Identification of thresholds for dichotomizing DNA methylation data
1 Department of Bioinformatics and Computational Biology, University of Texas MD Anderson Cancer Center, Houston, TX 77030, USA
2 Center for Clinical and Research Informatics, NorthShore University HealthSystem, Chicago, IL 60201, USA
EURASIP Journal on Bioinformatics and Systems Biology 2013, 2013:8 doi:10.1186/1687-4153-2013-8Published: 6 June 2013
DNA methylation plays an important role in many biological processes by regulating gene expression. It is commonly accepted that turning on the DNA methylation leads to silencing of the expression of the corresponding genes. While methylation is often described as a binary on-off signal, it is typically measured using beta values derived from either microarray or sequencing technologies, which takes continuous values between 0 and 1. If we would like to interpret methylation in a binary fashion, appropriate thresholds are needed to dichotomize the continuous measurements.

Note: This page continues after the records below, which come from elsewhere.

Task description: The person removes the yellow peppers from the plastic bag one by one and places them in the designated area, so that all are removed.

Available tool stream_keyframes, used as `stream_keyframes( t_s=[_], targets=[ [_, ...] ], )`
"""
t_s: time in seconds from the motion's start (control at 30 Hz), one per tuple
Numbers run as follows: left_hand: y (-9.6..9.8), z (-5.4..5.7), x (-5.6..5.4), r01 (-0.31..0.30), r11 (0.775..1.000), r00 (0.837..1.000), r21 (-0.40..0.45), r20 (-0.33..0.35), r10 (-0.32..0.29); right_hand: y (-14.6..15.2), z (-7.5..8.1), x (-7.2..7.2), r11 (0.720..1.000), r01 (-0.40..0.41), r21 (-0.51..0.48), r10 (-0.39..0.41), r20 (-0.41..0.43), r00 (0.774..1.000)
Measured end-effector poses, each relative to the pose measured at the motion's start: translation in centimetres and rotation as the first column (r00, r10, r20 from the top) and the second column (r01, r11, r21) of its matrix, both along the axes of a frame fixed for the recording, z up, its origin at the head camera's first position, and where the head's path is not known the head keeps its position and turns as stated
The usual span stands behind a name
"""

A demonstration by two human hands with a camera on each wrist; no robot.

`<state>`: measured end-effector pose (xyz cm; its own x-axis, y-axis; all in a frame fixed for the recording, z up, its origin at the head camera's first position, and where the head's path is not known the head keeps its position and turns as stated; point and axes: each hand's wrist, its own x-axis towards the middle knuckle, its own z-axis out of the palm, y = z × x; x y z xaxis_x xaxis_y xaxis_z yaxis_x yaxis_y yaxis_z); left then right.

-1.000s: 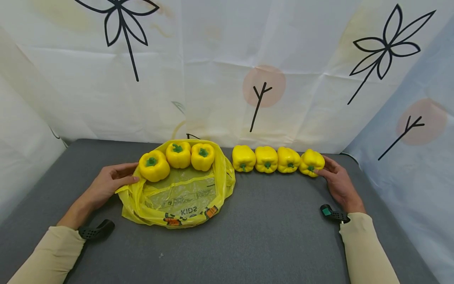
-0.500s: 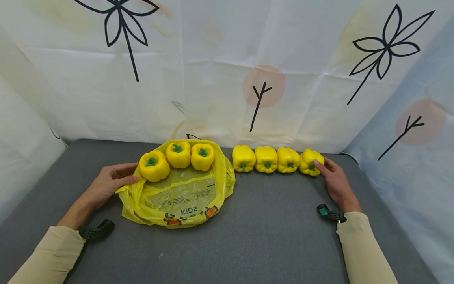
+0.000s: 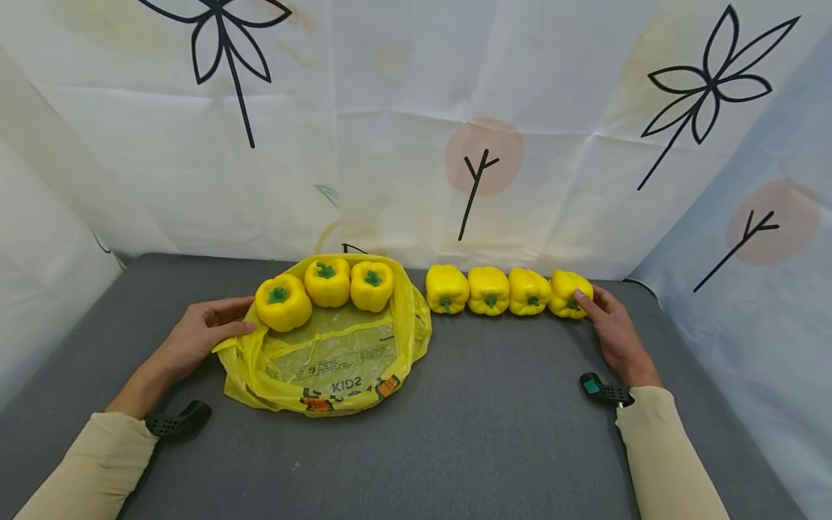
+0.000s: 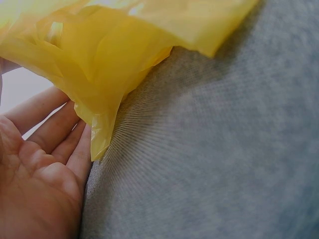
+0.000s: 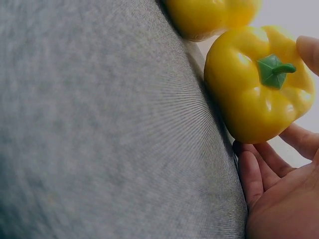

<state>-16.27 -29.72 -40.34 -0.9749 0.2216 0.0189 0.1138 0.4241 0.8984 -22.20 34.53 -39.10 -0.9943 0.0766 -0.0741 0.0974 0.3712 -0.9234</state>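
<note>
A yellow plastic bag (image 3: 409, 328) lies with its mouth spread wide on the left half of the table. Inside it three yellow bell peppers with green stems sit along the back, the middle one a pepper (image 3: 327, 283) with its stem up. My left hand (image 3: 195, 338) holds the bag's left side, thumb in front beside the leftmost pepper (image 3: 283, 303); its fingers lie partly behind the yellow film in the left wrist view. At the right end of a row, my right hand (image 3: 617, 336) grips the last bell pepper (image 5: 249, 94), thumb on top, fingers at its right side.
Left of the gripped pepper, more yellow bell peppers (image 3: 488, 291) stand side by side, stems toward me, between it and the bag. The grey table (image 3: 494, 426) ends at a white patterned curtain (image 3: 403, 144) behind and at the right.
My right thumb has moved from the front of the end pepper onto its top. That pepper has shifted slightly back and left. The left hand and bag stay put.
</note>
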Motion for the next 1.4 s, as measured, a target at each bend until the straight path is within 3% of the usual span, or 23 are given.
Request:
stream_keyframes(
  t_s=[1.4],
  targets=[
    [0.06,0.22,0.12,0.004,1.000,1.000,0.016,-0.003,-0.004,-0.40,-0.14,-0.04,0.999,0.039,0.029,-0.039,0.007,0.999]
  ],
)
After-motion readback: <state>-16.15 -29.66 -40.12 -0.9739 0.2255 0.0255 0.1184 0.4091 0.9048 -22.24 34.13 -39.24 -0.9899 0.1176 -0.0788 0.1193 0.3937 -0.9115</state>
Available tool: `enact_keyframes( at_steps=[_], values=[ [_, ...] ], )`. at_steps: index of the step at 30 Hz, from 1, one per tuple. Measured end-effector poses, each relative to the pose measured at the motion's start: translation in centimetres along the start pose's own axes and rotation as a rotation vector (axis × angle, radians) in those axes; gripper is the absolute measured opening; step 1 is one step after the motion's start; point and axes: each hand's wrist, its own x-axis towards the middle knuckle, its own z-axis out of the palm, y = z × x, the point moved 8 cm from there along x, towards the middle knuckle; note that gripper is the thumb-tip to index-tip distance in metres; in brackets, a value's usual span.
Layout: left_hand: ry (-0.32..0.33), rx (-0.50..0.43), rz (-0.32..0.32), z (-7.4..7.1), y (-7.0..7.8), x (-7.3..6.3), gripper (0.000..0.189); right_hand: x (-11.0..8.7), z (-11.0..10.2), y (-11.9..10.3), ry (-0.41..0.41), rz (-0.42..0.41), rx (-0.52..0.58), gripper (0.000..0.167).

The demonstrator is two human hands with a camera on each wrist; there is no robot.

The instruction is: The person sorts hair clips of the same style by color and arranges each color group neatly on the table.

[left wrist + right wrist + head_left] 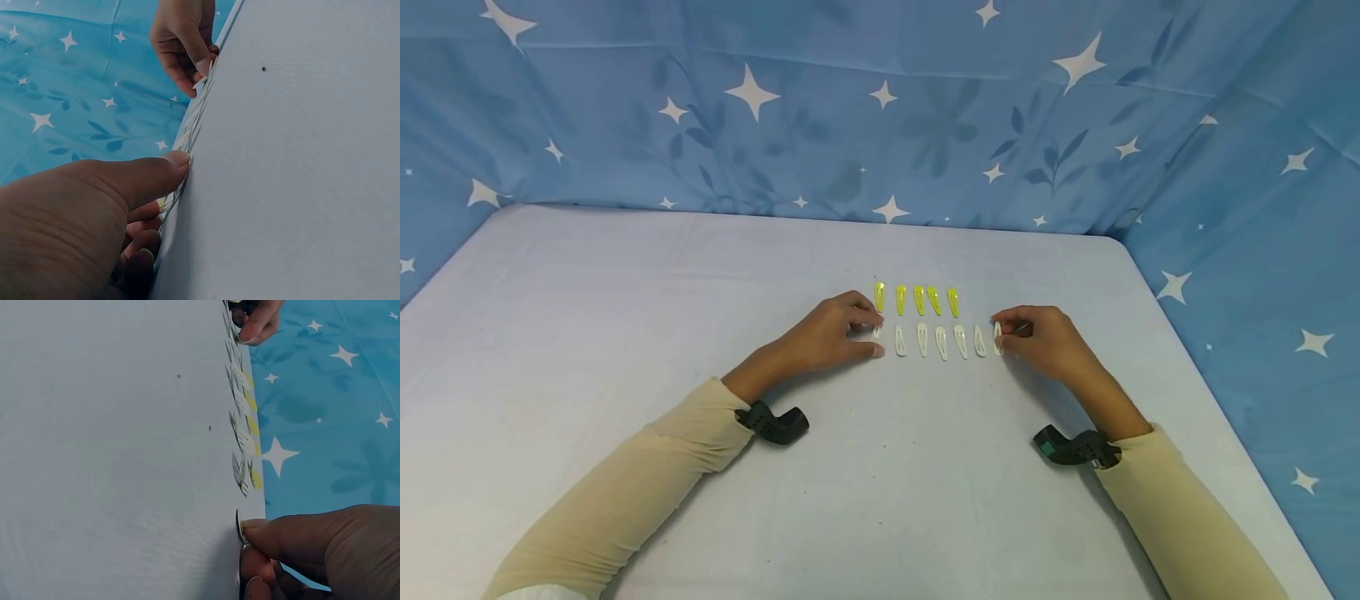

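Note:
Several white snap hair clips (922, 340) lie side by side in a row on the white-covered table. Behind them runs a second row of several yellow snap hair clips (919, 300). At the row's left end my left hand (835, 332) holds a white clip (876, 333) by its ends between thumb and fingers, its middle showing in the gap. My right hand (1047, 340) pinches the rightmost white clip (997, 340) at the other end. In the right wrist view that clip (238, 520) stands slightly tilted at the thumb tip.
The table (850, 483) has a white cloth with a few small dark specks. A blue curtain (820, 125) with white stars hangs behind it and along the right side. Both wrists carry a black camera band (775, 423).

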Motion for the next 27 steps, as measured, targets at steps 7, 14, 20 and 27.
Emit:
enact_keyframes(
  at_steps=[7, 14, 20, 27],
  values=[
    [0.002, 0.003, -0.011, 0.05, -0.03, 0.12, 0.039, -0.13, -0.18, -0.17, 0.016, -0.001, -0.005, 0.03],
    [0.002, 0.002, -0.026, -0.04, -0.08, 0.0, 0.042, -0.11, -0.17, 0.02, 0.022, -0.004, -0.002, 0.035],
    [0.003, -0.011, -0.044, -0.11, -0.13, 0.01, 0.049, -0.08, -0.26, 0.18, 0.014, 0.004, 0.003, 0.035],
    [0.005, 0.001, -0.054, -0.14, -0.15, 0.01, 0.058, -0.05, -0.29, 0.17, -0.001, 0.007, 0.017, 0.034]
  ],
)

In this paper, we use data from The Cancer Genome Atlas project. For a total of 992 samples across five cancer types, both methylation and gene expression data are available. A bivariate extension of the StepMiner algorithm is used to identify thresholds for dichotomizing both methylation and expression data. Hypergeometric test is applied to identify CpG sites whose methylation status is significantly associated to silencing of the expression of their corresponding genes. The test is performed on either all five cancer types together or individual cancer types separately. We notice that the appropriate thresholds vary across different CpG sites. In addition, the negative association between methylation and expression is highly tissue specific.